Students interested in a career as athletic trainers must have a degree from an accredited athletic training curriculum. This is the primary requirement of the athletic training certification specified by the Board of Certification. At least 70% of athletic trainers have earned a master’s degree as well. Their previous education should include areas like prevention of injuries and illness, assessment and evaluation of injury or illness, emergency care, athletic training program administration, nutrition, psychology, pharmacology and the like.


After meeting the requirements laid by the Board of Certification, students have to pass a comprehensive three-part test which includes a written section with multiple choice questions; a practical section aimed at evaluating the skills required for athletic training; and a written simulation test which consists of real life situations and this helps to understand the thought processes as well as the decision making ability of the candidates. This is a very challenging test and I recommend that you check out some of the independent NATA exam study guides that are available.

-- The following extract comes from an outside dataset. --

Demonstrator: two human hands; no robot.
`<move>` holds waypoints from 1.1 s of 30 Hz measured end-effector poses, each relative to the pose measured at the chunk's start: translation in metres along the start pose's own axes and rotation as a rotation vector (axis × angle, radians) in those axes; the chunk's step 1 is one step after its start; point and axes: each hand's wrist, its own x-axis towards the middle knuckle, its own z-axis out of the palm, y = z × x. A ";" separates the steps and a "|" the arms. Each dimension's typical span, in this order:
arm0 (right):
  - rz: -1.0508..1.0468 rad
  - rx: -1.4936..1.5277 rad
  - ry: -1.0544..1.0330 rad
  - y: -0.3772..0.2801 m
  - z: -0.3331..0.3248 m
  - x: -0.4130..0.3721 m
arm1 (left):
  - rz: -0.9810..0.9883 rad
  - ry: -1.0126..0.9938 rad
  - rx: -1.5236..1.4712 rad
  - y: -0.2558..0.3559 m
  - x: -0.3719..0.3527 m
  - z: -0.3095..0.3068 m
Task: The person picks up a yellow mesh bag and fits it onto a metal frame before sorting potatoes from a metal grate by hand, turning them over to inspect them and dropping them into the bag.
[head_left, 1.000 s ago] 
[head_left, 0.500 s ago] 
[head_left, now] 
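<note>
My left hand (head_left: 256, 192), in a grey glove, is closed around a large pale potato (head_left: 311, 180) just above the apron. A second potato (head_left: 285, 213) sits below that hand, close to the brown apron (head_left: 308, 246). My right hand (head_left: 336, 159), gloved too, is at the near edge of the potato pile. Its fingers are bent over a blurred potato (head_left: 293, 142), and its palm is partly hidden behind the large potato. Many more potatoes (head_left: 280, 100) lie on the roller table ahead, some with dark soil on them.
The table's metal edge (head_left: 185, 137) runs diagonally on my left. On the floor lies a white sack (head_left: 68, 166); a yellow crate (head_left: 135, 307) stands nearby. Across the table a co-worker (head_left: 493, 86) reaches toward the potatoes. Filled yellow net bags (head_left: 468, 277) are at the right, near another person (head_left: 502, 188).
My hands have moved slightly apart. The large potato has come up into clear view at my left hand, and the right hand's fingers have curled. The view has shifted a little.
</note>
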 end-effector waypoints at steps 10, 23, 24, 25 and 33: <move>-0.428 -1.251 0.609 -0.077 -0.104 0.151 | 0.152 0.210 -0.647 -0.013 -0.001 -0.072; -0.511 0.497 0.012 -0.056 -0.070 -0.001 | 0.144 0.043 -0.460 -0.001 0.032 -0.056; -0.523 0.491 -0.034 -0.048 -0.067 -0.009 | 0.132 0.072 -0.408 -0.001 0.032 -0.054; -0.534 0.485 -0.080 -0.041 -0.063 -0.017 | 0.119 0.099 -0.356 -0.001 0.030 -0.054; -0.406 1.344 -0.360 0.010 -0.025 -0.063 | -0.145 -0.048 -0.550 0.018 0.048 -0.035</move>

Continuing Education Requirements

Once a candidate meets the requirements set by the Board of Certification and passes the certification exam, he/she is required to meet the continuing education requirements in order to carry on and maintain the “certified” label.

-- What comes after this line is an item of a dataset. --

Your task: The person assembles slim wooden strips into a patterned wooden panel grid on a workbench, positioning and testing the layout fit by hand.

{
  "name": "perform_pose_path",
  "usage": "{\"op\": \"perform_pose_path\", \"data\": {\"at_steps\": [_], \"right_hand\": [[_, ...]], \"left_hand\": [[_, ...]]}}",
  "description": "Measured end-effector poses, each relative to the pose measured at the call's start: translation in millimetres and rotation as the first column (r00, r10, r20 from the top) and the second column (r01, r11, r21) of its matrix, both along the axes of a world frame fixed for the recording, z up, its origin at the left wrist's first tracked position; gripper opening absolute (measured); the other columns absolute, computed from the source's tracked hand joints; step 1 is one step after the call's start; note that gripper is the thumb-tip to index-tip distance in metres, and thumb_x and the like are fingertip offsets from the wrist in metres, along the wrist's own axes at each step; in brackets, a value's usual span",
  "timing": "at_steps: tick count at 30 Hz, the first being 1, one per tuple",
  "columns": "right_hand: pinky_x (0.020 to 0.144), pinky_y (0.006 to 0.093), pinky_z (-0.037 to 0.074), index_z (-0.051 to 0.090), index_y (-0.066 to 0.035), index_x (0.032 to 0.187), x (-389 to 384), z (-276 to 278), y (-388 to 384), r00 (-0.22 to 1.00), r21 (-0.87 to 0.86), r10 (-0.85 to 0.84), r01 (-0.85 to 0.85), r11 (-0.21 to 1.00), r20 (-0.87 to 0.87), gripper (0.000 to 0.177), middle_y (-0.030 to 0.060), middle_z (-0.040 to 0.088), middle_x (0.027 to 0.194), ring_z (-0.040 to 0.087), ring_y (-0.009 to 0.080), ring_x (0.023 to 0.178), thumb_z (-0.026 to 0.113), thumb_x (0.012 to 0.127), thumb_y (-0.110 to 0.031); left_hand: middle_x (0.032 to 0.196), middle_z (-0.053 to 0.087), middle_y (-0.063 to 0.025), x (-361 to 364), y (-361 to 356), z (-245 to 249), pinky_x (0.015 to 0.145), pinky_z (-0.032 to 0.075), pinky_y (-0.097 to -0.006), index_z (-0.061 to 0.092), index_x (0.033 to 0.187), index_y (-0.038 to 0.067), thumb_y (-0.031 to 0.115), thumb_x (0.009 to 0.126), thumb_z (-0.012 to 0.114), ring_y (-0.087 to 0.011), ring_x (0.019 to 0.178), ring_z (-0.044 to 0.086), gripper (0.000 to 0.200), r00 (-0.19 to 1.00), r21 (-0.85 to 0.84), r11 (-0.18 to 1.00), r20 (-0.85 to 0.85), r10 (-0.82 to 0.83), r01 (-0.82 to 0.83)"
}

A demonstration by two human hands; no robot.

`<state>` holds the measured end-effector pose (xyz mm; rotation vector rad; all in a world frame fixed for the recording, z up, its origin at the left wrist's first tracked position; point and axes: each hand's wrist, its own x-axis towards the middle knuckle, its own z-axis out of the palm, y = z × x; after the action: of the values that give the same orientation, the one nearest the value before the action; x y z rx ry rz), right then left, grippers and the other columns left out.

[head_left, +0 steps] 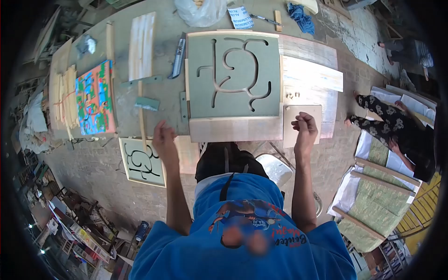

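A grey-green board [200, 93] with curving slots cut through it lies before me, light wooden strips [233, 33] along its edges. My left hand [165, 134] hovers left of the board's near corner, its fingers loosely bent and apart, holding nothing visible. Over a small beige panel [294, 135] at the board's right is my right hand [305, 125], fingers curled in against the thumb. Whether anything small is pinched there is hidden. Several tiny dark pieces [292, 95] lie on a pale sheet just beyond that hand.
On the table are a blue cutter [178, 56], a green block [147, 103], a colourful painted panel [95, 98], a plastic bag [200, 11] and a dark blue cloth [301, 18]. A second slotted board [142, 175] is lower left. Another person [406, 123] sits at the right.
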<state>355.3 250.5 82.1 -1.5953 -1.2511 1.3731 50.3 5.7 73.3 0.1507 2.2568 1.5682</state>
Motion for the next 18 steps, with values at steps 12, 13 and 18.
{"op": "perform_pose_path", "data": {"at_steps": [12,13,18], "right_hand": [[0.068,0.0267,0.049,0.057,0.004,0.114,4,-66,-26,0.964,0.001,0.263,-0.264,0.965,0.034,0.027,0.0081,0.063,0.096,0.063,0.0144,0.080,0.052,0.090,-0.008],[0.068,0.0267,0.049,0.057,0.004,0.114,7,-71,-26,0.960,0.006,0.278,-0.278,0.961,0.024,0.027,0.0081,0.063,0.096,0.063,0.0144,0.080,0.052,0.090,-0.008],[0.070,0.0275,0.050,0.057,0.007,0.116,9,-80,-33,0.941,0.126,0.327,-0.337,0.933,0.092,0.031,0.0094,0.063,0.098,0.061,0.0144,0.081,0.054,0.088,-0.006]], "left_hand": [[0.104,0.067,-0.0142,58,26,-68,0.085,0.051,-0.0301,0.061,0.117,-0.008,-0.008,0.087,0.049,-0.0207,0.091,0.066,0.032,0.965,0.156,0.988,-0.259,0.034,0.007],[0.104,0.067,-0.0142,60,26,-72,0.085,0.051,-0.0301,0.061,0.117,-0.008,-0.008,0.087,0.049,-0.0207,0.091,0.066,0.032,0.962,0.158,0.987,-0.269,0.049,-0.006],[0.107,0.067,-0.0160,64,20,-78,0.087,0.052,-0.0309,0.057,0.123,-0.008,-0.010,0.085,0.050,-0.0212,0.093,0.066,0.039,0.958,0.219,0.975,-0.269,0.094,-0.035]]}}
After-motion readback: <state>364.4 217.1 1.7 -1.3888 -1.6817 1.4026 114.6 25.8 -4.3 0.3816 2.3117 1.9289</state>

These further requirements include completing a certain number of continuing education units which consists of a recertification in CPR to be completed once every three years; strict compliance with the Board of Certification’s Standards of Professional Practice; and making payments of the Board of Certification’s annual maintenance fee and NATA’s annual dues. The relevance of these continuing education requirements is noteworthy. These help the certified athletic trainers to explore different areas of knowledge; to stay abreast with the changes and the developments in professional skills and techniques; to acquire expertise in athletic training skills; and to continue their profession in an ethical manner.

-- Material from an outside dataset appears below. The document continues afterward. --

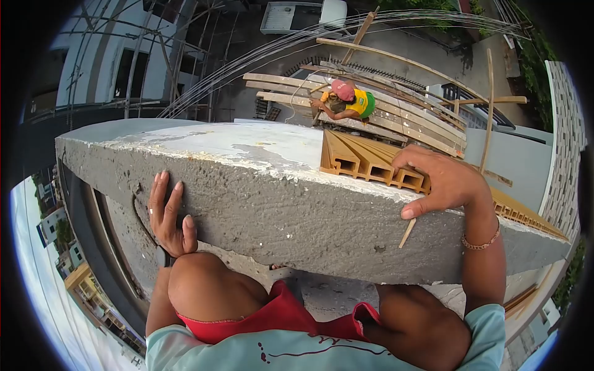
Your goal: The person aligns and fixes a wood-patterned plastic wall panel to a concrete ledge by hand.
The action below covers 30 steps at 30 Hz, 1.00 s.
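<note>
My left hand (pixel 166 216) rests on the rough grey concrete ledge (pixel 278 216), fingers stretched out and holding nothing. My right hand (pixel 448 179) is curled over the end of a tan fluted panel (pixel 356 151) with hollow channels, which lies on the ledge's white, flaking far side. Its index finger bends onto the panel's cut end, while the thumb presses the concrete edge just below. A thin wood sliver (pixel 407 234) shows under that thumb. More ribbed tan panel (pixel 526 213) appears beyond my right wrist.
Far below, a person in a yellow and green top (pixel 357 105) is on a platform of wooden planks (pixel 408 114). Cables (pixel 247 55) cross above a street with a parked white truck (pixel 303 17). Pole scaffolding (pixel 133 55) stands at left. My knees are against the ledge's near side.
</note>
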Each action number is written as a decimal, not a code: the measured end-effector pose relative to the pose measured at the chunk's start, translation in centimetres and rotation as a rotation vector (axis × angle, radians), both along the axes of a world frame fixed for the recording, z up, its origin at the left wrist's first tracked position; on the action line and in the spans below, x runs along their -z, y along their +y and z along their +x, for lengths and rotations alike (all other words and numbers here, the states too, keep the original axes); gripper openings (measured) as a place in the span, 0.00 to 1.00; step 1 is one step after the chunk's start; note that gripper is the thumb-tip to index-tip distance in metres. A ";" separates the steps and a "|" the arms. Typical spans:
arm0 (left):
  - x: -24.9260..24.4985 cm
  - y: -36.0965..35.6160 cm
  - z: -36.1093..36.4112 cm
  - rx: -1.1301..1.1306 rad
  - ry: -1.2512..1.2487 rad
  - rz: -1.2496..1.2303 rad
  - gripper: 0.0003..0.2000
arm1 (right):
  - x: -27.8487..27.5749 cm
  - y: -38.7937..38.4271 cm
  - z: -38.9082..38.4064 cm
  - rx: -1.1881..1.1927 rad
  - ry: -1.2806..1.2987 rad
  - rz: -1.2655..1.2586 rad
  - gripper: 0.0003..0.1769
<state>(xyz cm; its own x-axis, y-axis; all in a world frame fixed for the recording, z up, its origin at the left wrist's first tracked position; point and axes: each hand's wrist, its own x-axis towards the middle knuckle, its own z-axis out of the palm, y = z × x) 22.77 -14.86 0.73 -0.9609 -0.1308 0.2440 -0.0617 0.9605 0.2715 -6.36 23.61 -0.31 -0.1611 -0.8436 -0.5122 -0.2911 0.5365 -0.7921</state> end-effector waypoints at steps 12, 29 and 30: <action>0.3 -0.1 0.5 -0.063 0.005 0.025 0.21 | 0.0 0.1 0.3 0.015 0.012 -0.062 0.42; 0.5 0.2 0.1 -0.066 0.045 0.030 0.20 | -0.4 0.0 0.2 -0.027 0.001 -0.005 0.44; 0.5 0.2 0.1 -0.063 0.047 0.028 0.20 | -0.5 0.0 0.2 -0.026 0.000 -0.003 0.44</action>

Pursuing a career as athletic trainers equips one with immense knowledge and the ability to maintain high professional standards in their practice. Their specialization in prevention, treatment and rehabilitation is well recognized among health professionals and others alike. Athletic trainers are well-qualified and they have a major contribution towards the success of athletes; their dedication and diligence helps athletes to pull themselves out of damage and injury. They constantly strive to learn the new and innovative techniques that will help them better their professional skill set as well as contribute to the athletes’ health and potential.

Health Care Career instead of Fitness Career

Taking on a career as an athletic trainer implies that one will have to dedicate his entire life to health care. Athletic trainers receive secondary as well as vocational education in the health sciences field. They have been known to contribute to the health and well-being of innumerable athletes.

The Board of Certification lists six fields or areas in which athletic trainers should be educated and skilled. These are:

i. Prevention
ii. Recognition, Evaluation and Assessment
iii. Immediate Care
iv. Treatment, Rehabilitation and Reconditioning
v. Organization and Administration
vi. Professional Development

Students aspiring for a career as athletic trainers should be able to clearly understand and analyze the various concepts; as well as possess knowledge and decision-making abilities in addition to special performance talents.

To embark on a successful career as athletic trainers, it is extremely significant to achieve the Athletic Trainer Certification and consequently, broaden the horizon of achievement. This certification is approved by 44 states that have made it a mandatory requirement in order to proceed as athletic trainers. This fact demonstrates the quality of NATA’s certification program as well as its recognition in the health care field.